British Army general

Lieutenant-General Sir William Congreve, 1st Baronet (4 July 1742 – 30 April 1814) was a British Army officer who improved artillery strength through gunpowder experiments.

==Personal life==

William Congreve was born in Stafford on 4 July 1742. He and his first wife, Rebecca Elmston, had four children together, two sons and two daughters. His eldest son, William Congreve, invented the Congreve Rocket. His second wife, Julia-Elizabeth Eyre, died aged 78 in 1831.

Congreve resided at Clockhouse (East Combe House) in Charlton from 1780-1783 and again from c.1795-1805. This property was part of the historic Eastcombe Estate between Greenwich and Charlton Village. His residence in Charlton, approximately 1.5 miles from Woolwich, enabled his daily oversight of the Royal Laboratory and Repository development. In 1782, whilst at Eastcombe, Congreve commissioned Philip Reinagle to paint a series of family portraits. These paintings, which document the Georgian interior of Eastcombe House and provide rare visual evidence of how the military elite lived in late 18th-century Charlton, were acquired by the National Gallery of Ireland after several years of negotiation.
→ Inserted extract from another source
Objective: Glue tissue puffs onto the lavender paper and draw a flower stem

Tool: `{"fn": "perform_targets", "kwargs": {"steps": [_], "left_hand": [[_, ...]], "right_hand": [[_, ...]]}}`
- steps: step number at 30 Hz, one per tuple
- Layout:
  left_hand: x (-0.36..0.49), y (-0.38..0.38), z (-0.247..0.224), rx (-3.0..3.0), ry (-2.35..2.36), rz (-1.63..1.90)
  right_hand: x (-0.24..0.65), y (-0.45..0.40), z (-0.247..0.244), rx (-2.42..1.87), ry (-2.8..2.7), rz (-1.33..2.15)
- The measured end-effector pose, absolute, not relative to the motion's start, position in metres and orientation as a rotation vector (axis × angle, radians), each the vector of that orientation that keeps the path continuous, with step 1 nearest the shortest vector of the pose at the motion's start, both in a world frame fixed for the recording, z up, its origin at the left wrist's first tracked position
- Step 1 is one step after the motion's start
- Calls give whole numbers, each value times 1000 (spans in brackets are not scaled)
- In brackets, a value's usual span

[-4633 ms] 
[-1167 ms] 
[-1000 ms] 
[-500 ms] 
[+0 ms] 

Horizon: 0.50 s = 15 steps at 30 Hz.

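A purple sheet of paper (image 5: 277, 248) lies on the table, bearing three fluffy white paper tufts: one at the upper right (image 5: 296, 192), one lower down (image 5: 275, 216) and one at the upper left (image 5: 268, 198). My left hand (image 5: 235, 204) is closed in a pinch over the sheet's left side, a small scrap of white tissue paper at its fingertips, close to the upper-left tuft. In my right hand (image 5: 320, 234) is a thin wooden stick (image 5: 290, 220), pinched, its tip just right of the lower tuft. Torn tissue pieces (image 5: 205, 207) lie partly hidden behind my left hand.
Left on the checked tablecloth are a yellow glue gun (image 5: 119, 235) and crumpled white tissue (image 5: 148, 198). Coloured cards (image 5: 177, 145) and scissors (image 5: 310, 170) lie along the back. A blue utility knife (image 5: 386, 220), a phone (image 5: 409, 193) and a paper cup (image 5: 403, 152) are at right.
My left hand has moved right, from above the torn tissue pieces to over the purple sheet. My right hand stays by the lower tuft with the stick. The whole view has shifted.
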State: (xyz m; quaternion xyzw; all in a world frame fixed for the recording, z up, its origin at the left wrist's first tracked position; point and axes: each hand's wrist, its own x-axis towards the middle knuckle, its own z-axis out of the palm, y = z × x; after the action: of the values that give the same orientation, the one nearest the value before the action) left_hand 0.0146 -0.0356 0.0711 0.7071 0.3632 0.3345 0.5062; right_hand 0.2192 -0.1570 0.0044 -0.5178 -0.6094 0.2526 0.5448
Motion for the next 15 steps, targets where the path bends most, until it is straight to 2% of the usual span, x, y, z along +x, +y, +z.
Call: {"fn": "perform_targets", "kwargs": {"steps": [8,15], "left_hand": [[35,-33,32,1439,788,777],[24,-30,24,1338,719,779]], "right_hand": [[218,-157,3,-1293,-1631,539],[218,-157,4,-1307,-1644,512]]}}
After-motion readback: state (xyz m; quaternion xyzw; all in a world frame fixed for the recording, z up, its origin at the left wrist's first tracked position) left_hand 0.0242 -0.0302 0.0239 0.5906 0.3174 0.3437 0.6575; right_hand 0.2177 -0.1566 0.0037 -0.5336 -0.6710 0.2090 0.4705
In 1803, Congreve corresponded with Sir Joseph Banks, president of the Royal Society, regarding his responsibilities at the Royal Arsenal, demonstrating his engagement with the scientific establishment of the period.

Congreve was made a Baronet on 7 December 1812. He died on 30 April 1814. He was succeeded in his posts by his son.

==Military career==

Congreve's formative military experience came as a lieutenant firework in Canada during the Seven Years' War (1756-63), which convinced him of the need to train the artillery how to manoeuvre heavy ordnance in difficult conditions. This battlefield experience would directly shape his later establishment of the Royal Military Repository.

By 1778 Congreve had obtained the rank of Captain and was appointed Superintendent of Military Machines. He worked out of Woolwich where he had the resources to train artillerymen. Sir William advocated government-run gunpowder mills, arguing that the privately owned concerns "have had such a prodigious profit allowed them" and yet the merchants left the job in the hands of "artful but ignorant Foremen, who probably made a very considerable profit by their Masters' inattention". As during the Seven Years' War England had become increasingly concerned about the low standard of their gunpowder, the government was convinced to purchase an additional set of powder mills instead of farming out production to powder merchants. The Faversham Mill was purchased in 1759, followed by Waltham Abbey in 1787 and Ballincollig in 1804.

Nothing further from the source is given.